▶ **What you should do**
Output only the lines below from the one holding "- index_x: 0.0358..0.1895" down to the one holding "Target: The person", both end lines included and every picture dropped.

▶ **Information provided**

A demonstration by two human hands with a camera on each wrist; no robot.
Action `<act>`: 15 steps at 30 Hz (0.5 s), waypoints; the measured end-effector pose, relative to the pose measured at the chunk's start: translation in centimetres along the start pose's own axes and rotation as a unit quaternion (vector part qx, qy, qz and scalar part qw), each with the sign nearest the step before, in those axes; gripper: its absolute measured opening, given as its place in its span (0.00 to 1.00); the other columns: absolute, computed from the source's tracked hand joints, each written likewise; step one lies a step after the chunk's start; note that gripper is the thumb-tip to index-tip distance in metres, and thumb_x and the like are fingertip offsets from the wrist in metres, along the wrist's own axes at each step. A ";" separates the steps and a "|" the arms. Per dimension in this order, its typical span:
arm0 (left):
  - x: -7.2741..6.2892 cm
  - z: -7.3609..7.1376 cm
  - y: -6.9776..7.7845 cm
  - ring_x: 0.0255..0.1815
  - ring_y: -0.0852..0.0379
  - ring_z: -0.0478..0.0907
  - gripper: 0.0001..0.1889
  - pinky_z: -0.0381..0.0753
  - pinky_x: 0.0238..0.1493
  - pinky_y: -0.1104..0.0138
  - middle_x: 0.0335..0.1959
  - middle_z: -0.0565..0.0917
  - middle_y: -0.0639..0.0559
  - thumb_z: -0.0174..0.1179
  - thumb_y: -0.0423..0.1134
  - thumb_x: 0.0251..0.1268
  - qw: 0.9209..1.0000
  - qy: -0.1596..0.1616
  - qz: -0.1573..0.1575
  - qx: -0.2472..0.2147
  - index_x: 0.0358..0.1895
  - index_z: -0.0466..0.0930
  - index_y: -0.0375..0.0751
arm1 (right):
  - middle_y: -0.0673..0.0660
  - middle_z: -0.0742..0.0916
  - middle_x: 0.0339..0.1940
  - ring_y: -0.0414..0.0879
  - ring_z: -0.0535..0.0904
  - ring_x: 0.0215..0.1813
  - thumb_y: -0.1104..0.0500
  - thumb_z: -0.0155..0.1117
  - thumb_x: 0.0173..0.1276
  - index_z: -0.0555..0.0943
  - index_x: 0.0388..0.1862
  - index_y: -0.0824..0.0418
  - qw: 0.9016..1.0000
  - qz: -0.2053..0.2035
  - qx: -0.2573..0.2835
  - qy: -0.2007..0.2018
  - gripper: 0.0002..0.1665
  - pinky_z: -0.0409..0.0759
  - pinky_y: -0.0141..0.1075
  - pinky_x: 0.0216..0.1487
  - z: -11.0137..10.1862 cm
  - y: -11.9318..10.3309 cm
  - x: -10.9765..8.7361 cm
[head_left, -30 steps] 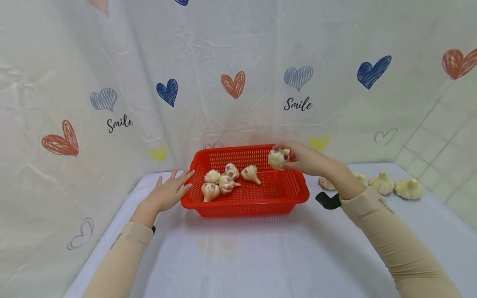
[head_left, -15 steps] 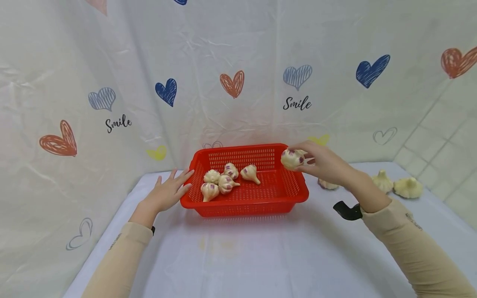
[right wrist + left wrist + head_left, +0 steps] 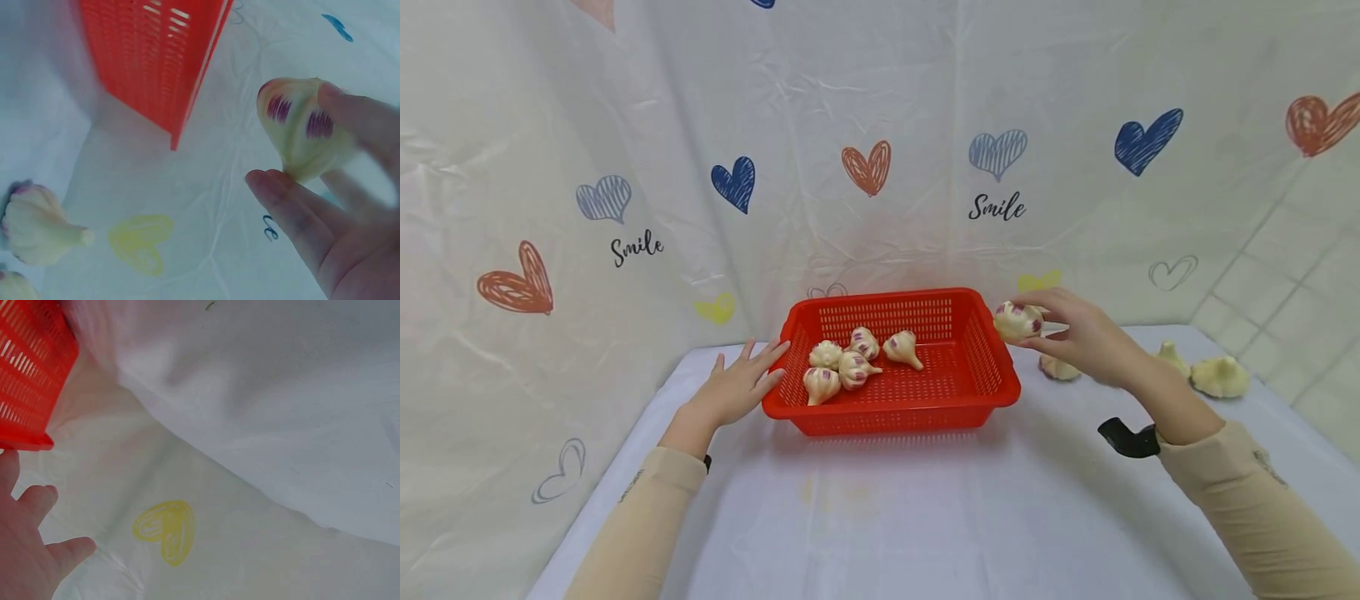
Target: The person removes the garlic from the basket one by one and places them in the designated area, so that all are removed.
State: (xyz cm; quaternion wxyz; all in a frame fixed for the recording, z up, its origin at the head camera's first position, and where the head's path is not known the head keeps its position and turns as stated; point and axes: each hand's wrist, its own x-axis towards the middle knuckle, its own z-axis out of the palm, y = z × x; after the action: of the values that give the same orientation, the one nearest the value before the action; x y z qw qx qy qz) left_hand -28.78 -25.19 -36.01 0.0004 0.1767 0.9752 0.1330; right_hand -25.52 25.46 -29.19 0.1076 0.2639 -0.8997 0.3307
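A white garlic bulb with purple marks (image 3: 1018,322) is pinched between the thumb and fingers of my right hand (image 3: 1086,337), just right of the basket's right rim. In the right wrist view the same garlic bulb (image 3: 300,125) shows its purple streaks between the fingertips. My left hand (image 3: 735,389) is spread, its fingertips resting at the left rim of the red plastic basket (image 3: 895,408). Inside the basket, toward its left, lie several garlic bulbs (image 3: 855,369). The left wrist view shows straight fingers (image 3: 39,500) at the basket's corner.
Several more garlic bulbs stand on the white-covered table (image 3: 880,517) to the right, one pale bulb (image 3: 1221,377) at the far right and one (image 3: 1058,368) below my right hand. A white curtain (image 3: 805,100) printed with hearts hangs behind the basket.
My right hand has carried the garlic bulb from above the basket's right part out to the right, past the rim. The left hand and the bulbs in the basket stay put.
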 end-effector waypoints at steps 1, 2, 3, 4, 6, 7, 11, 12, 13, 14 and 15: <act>0.0 0.0 0.0 0.82 0.31 0.38 0.33 0.29 0.70 0.27 0.83 0.53 0.44 0.43 0.56 0.83 1.000 -0.001 0.000 0.000 0.83 0.53 0.50 | 0.65 0.78 0.64 0.67 0.79 0.60 0.69 0.74 0.64 0.74 0.70 0.64 1.000 -0.006 -0.001 0.005 0.35 0.86 0.51 0.48 0.0 0.2 -0.2; -0.1 -0.1 0.0 0.82 0.31 0.38 0.33 0.29 0.70 0.26 0.83 0.53 0.44 0.43 0.56 0.83 1.000 -0.001 0.000 -0.001 0.83 0.53 0.50 | 0.65 0.78 0.63 0.67 0.80 0.60 0.70 0.74 0.63 0.75 0.70 0.65 1.000 -0.012 0.000 0.009 0.35 0.87 0.49 0.47 0.0 0.5 -0.3; -0.1 -0.1 0.1 0.82 0.31 0.39 0.33 0.29 0.70 0.26 0.83 0.53 0.43 0.43 0.56 0.83 1.000 -0.002 0.001 -0.001 0.83 0.53 0.50 | 0.65 0.79 0.63 0.67 0.80 0.59 0.72 0.74 0.63 0.75 0.69 0.65 1.000 -0.019 0.002 0.015 0.35 0.87 0.48 0.46 0.0 0.7 -0.5; -0.1 -0.1 0.1 0.82 0.31 0.38 0.33 0.29 0.70 0.26 0.83 0.53 0.44 0.43 0.56 0.83 1.000 -0.002 0.001 -0.001 0.83 0.53 0.50 | 0.65 0.79 0.63 0.66 0.80 0.59 0.73 0.74 0.62 0.75 0.69 0.66 1.000 -0.025 0.005 0.019 0.36 0.88 0.45 0.45 0.0 1.0 -0.6; 0.0 -0.1 0.0 0.82 0.31 0.39 0.33 0.29 0.70 0.26 0.83 0.53 0.44 0.43 0.56 0.83 1.000 -0.003 0.001 -0.003 0.83 0.53 0.50 | 0.66 0.79 0.62 0.64 0.80 0.57 0.75 0.74 0.60 0.75 0.68 0.67 0.999 -0.040 0.006 0.031 0.36 0.87 0.38 0.45 0.1 1.6 -0.9; 0.0 -0.1 0.0 0.82 0.31 0.39 0.33 0.29 0.70 0.27 0.83 0.53 0.44 0.43 0.56 0.83 1.000 -0.002 0.001 -0.003 0.83 0.53 0.50 | 0.66 0.79 0.62 0.62 0.80 0.57 0.75 0.74 0.60 0.75 0.68 0.67 0.998 -0.046 0.005 0.037 0.36 0.86 0.33 0.45 0.1 1.9 -1.1; 0.1 0.0 -0.2 0.82 0.31 0.38 0.33 0.28 0.70 0.27 0.84 0.53 0.45 0.43 0.57 0.83 1.000 -0.002 0.000 -0.003 0.83 0.53 0.51 | 0.66 0.79 0.63 0.49 0.76 0.58 0.76 0.74 0.59 0.76 0.66 0.67 0.996 -0.068 0.000 0.057 0.35 0.78 0.20 0.46 0.2 3.0 -1.8; 0.1 0.1 -0.2 0.82 0.31 0.38 0.33 0.28 0.70 0.27 0.84 0.52 0.45 0.43 0.57 0.83 1.000 -0.002 0.000 -0.003 0.84 0.53 0.51 | 0.65 0.79 0.63 0.48 0.75 0.58 0.76 0.74 0.59 0.76 0.66 0.67 0.996 -0.068 0.002 0.058 0.35 0.77 0.19 0.46 0.2 3.2 -2.0; 0.1 0.1 -0.2 0.82 0.31 0.38 0.33 0.28 0.71 0.27 0.84 0.52 0.45 0.43 0.57 0.83 1.000 -0.003 -0.001 -0.003 0.84 0.53 0.51 | 0.66 0.78 0.63 0.49 0.75 0.58 0.76 0.74 0.59 0.76 0.66 0.68 0.996 -0.064 0.004 0.058 0.35 0.78 0.19 0.45 0.2 3.5 -2.2; 0.1 0.1 -0.3 0.82 0.31 0.38 0.33 0.28 0.71 0.27 0.84 0.52 0.45 0.42 0.57 0.83 1.000 -0.004 -0.002 -0.003 0.84 0.53 0.52 | 0.66 0.78 0.63 0.51 0.76 0.58 0.76 0.74 0.59 0.75 0.67 0.68 0.997 -0.059 0.007 0.055 0.36 0.79 0.21 0.45 0.2 3.7 -2.5; 0.1 0.1 -0.3 0.82 0.31 0.38 0.33 0.28 0.71 0.28 0.84 0.52 0.45 0.42 0.57 0.83 1.000 -0.005 -0.003 -0.003 0.84 0.53 0.52 | 0.67 0.77 0.63 0.54 0.77 0.58 0.76 0.74 0.59 0.75 0.67 0.69 0.997 -0.053 0.012 0.051 0.36 0.80 0.21 0.44 0.1 4.0 -2.7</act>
State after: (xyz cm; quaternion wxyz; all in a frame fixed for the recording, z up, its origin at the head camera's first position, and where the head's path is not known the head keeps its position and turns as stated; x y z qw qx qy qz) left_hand -29.00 -25.37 -36.21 0.0058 0.1741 0.9753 0.1354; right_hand -25.45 29.03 -32.41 0.1677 0.2953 -0.8736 0.3486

▶ **Task response**
  - index_x: 0.0358..0.1895
  - index_z: -0.0466..0.0930
  - index_y: -0.0375..0.0751
arm1 (right):
  - middle_y: -0.0673..0.0660
  - middle_z: -0.0742..0.0916
  - middle_x: 0.0339..0.1940
  - ring_y: -0.0414..0.0879
  - ring_z: -0.0535..0.0904
  - ring_x: 0.0215..0.1813
  - thumb_y: -0.1104..0.0500
  - thumb_z: -0.0155..0.1117
  - thumb_x: 0.0173..0.1276
  - index_z: -0.0555..0.0943
  - index_x: 0.0388..0.1862
  - index_y: -0.0824..0.0418
  - qw: 0.9016..1.0000
  - qz: -0.2053..0.2035
  - qx: -0.2573..0.2835
  - qy: -0.2007..0.2018
  - gripper: 0.0002..0.1665
  - pinky_z: -0.0409..0.0759
  - pinky_y: -0.0141..0.1075
  - pinky_x: 0.0216..0.1487
  - z: -11.0137..10.1862 cm
  - y: -11.9318..10.3309 cm
  - x: -10.9765..8.7361 cm
[head_left, -30 steps] 
[head_left, -15 steps] 
[right wrist + left wrist + head_left, +0 steps] 
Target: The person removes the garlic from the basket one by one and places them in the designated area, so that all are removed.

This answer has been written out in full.